# Pair of Bookcases



## bigben (Jul 21, 2012)

Just finished up a couple bookcases for my son's room (he's 2). We live in a cape and our furniture is a 'cape' style, lot's of white - the same is true with these bookcases. Boxes are made of 3/4 birch ply, and the frame and top are poplar - which I've always liked for painted projects.

Dado's for the boxes are cut:









box 1 of 2 assembled









M&T cut for the frame:









frame dry fit









Tops made from 2 1x8's joined together with a tongue and groove joint, got to test out my new freud T&G router bit set I got for free as a throw in CL purchase. Worked like a charm...









Both shelves assembled (backs left off to make painting easier)









4 coats of paint and backs attached:









loaded with books and a couple dad-made wood toys


















Fun project, but with all furniture projects, I'm glad everything is outta the shop - have some room again


----------



## rayking49 (Nov 6, 2011)

Nice job! They'll be put to good use for a lifetime I'll bet!


----------



## Toolmaann (Feb 21, 2011)

Wonderful job!


----------



## dublinjohn (Dec 27, 2011)

Nice job pal. They look great.


----------



## firehawkmph (Apr 26, 2008)

Very nice Ben,
They look right at home. Good job.
Mike Hawkins


----------



## Chaincarver Steve (Jul 30, 2011)

Those are great looking shelves. Very well done.

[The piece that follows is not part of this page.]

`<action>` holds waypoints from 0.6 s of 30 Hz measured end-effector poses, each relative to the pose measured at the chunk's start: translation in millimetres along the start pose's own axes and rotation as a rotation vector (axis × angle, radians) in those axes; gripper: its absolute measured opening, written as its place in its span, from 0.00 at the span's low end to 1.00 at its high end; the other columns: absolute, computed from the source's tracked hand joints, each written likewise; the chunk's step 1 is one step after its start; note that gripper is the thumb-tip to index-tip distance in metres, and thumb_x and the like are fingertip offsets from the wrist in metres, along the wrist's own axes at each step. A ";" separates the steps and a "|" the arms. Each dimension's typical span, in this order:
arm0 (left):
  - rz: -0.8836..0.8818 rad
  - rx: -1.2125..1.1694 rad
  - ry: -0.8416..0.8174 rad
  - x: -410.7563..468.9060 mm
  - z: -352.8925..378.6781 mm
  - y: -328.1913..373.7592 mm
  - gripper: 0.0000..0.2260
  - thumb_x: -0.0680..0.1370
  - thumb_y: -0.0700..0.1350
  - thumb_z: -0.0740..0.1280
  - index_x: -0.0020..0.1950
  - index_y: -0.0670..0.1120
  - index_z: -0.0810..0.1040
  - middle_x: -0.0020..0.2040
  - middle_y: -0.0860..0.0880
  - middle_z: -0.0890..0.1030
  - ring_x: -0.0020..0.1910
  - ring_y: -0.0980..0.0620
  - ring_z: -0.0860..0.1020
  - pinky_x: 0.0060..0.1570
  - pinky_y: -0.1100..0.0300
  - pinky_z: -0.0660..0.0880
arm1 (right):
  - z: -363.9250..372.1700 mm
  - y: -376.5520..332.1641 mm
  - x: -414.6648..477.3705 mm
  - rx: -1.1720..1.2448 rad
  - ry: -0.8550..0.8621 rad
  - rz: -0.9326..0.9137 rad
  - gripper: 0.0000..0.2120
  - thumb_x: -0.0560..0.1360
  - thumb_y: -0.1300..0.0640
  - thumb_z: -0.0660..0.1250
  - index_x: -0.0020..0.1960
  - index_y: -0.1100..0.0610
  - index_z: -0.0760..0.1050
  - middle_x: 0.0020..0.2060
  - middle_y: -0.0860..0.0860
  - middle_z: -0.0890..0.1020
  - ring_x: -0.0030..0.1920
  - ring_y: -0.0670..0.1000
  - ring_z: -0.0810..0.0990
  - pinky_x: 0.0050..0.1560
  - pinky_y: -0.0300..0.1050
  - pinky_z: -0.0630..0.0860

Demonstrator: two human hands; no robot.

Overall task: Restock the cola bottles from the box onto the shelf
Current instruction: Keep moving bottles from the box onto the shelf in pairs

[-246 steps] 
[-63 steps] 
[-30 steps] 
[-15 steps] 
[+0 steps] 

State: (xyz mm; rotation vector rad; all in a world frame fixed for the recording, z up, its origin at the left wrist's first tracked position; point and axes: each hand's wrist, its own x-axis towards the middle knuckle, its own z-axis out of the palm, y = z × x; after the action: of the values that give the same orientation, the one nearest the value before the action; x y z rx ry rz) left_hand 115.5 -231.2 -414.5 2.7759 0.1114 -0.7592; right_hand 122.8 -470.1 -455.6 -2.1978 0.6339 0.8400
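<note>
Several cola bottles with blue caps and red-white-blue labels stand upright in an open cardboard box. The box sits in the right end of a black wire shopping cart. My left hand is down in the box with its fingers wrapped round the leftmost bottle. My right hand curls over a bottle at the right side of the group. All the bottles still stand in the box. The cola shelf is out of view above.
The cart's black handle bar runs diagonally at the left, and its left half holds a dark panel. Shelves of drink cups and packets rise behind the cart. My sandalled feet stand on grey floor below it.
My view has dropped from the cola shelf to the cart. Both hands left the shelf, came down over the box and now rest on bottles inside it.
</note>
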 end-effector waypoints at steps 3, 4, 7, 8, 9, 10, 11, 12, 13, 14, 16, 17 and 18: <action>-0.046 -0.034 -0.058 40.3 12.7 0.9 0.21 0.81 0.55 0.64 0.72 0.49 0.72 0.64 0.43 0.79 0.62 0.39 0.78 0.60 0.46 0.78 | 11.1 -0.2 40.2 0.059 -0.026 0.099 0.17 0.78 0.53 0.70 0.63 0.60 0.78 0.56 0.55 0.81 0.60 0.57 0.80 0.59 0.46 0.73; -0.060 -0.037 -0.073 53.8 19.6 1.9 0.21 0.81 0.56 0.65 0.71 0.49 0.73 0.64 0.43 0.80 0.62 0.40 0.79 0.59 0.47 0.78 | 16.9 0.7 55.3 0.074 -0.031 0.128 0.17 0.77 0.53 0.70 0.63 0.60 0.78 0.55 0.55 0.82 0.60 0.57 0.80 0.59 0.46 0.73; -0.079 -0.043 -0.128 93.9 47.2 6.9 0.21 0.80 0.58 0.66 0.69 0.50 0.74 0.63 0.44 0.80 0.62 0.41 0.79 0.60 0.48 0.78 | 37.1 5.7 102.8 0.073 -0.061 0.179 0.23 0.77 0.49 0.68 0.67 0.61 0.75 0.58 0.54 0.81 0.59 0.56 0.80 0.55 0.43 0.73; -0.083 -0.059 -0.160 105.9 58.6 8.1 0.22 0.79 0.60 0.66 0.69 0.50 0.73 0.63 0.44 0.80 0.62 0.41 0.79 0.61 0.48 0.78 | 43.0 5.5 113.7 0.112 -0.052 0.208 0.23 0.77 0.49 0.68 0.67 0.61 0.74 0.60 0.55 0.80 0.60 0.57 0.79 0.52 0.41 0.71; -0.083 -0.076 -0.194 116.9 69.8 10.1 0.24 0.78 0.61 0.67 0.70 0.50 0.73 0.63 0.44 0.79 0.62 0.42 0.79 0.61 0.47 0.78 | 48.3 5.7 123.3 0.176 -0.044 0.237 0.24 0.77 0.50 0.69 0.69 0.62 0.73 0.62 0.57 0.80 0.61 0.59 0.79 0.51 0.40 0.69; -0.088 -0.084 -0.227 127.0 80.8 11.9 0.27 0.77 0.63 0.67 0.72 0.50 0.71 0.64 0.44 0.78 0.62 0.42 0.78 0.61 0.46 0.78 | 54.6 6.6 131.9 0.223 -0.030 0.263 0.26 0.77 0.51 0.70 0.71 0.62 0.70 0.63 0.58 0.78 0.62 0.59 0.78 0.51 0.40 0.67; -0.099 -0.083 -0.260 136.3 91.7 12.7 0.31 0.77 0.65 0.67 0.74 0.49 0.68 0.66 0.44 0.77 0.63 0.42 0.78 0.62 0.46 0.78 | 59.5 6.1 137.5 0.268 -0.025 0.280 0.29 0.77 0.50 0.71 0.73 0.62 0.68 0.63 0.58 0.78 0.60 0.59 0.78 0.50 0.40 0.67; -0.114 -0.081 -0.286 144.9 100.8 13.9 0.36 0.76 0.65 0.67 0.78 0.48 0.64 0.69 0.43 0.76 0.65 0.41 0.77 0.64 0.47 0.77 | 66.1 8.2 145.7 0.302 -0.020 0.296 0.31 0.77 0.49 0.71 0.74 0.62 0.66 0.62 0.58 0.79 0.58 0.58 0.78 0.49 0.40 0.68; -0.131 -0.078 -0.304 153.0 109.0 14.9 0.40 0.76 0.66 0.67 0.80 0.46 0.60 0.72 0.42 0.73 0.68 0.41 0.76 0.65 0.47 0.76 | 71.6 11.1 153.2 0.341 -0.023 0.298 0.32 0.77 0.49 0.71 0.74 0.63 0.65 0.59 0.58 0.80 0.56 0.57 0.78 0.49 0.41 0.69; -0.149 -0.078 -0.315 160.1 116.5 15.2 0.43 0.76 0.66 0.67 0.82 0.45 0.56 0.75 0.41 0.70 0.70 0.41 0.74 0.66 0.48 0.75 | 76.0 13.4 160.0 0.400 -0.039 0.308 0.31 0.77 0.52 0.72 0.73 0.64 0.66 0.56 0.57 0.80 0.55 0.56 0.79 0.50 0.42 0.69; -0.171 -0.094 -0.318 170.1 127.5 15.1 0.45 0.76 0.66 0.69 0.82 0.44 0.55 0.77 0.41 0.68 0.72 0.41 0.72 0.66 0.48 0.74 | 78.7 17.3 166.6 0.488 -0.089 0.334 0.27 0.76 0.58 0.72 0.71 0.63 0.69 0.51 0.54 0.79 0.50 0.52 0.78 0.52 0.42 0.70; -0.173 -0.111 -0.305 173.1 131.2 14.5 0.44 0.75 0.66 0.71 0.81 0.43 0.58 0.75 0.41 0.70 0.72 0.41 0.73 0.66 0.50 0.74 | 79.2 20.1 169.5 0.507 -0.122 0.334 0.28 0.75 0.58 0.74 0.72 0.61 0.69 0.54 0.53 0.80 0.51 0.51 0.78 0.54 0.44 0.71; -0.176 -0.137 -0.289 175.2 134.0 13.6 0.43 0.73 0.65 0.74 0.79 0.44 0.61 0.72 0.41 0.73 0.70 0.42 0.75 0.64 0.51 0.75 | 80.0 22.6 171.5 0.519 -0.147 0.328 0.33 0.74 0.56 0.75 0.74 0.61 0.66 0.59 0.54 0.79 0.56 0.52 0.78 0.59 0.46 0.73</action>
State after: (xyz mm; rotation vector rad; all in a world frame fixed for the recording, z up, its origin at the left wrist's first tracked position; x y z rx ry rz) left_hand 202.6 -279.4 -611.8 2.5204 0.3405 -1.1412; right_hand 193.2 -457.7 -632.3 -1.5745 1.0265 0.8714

Also, I noticed the cool coloration on your workbench. That's some sweet wood. Walnut, I assume? It really gives great character to the bench.


----------



## shopman (Feb 14, 2013)

Nice work. what is your particular method for M&T?


----------



## terrysumner (Oct 5, 2008)

Nice job! Love 'em!


----------



## ctwiggs1 (Mar 30, 2011)

wow - I think I just learned something amazing by checking out the pic of your shop. What a great idea with that picnic table - that's a GREAT outfeed table idea!


----------



## bigben (Jul 21, 2012)

shopman said:


> Nice work. what is your particular method for M&T?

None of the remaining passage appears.